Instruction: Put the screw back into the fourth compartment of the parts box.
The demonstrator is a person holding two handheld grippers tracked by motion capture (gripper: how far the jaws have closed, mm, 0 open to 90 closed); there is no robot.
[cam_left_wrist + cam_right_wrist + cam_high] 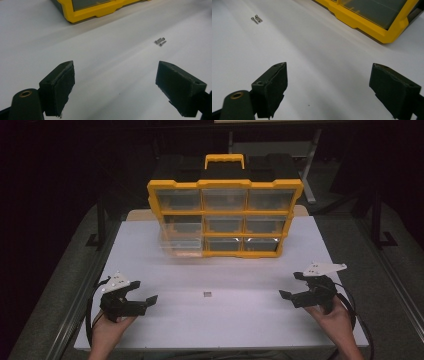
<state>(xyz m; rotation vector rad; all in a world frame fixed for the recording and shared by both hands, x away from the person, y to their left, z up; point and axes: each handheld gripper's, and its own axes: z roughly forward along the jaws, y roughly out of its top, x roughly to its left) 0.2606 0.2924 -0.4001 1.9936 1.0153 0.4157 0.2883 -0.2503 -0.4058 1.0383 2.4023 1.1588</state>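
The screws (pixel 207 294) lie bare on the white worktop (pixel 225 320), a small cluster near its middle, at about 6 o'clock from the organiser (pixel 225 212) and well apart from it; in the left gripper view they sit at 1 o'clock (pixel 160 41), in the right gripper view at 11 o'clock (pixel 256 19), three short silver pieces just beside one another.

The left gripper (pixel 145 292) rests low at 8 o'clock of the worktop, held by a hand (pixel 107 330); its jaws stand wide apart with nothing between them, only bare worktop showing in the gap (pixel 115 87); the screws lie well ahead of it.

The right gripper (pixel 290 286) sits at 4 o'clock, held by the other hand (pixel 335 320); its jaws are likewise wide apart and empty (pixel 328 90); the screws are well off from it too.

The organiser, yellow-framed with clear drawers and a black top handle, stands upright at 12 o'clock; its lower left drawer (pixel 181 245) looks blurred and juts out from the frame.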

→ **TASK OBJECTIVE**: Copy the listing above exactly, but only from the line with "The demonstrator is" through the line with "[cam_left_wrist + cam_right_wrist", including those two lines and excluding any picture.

→ **SOLUTION FOR THIS TASK**:
The demonstrator is a person holding two handheld grippers tracked by motion capture (gripper: how far the jaws have closed, mm, 0 open to 90 closed); there is no robot.
[cam_left_wrist + cam_right_wrist + cam_high] 

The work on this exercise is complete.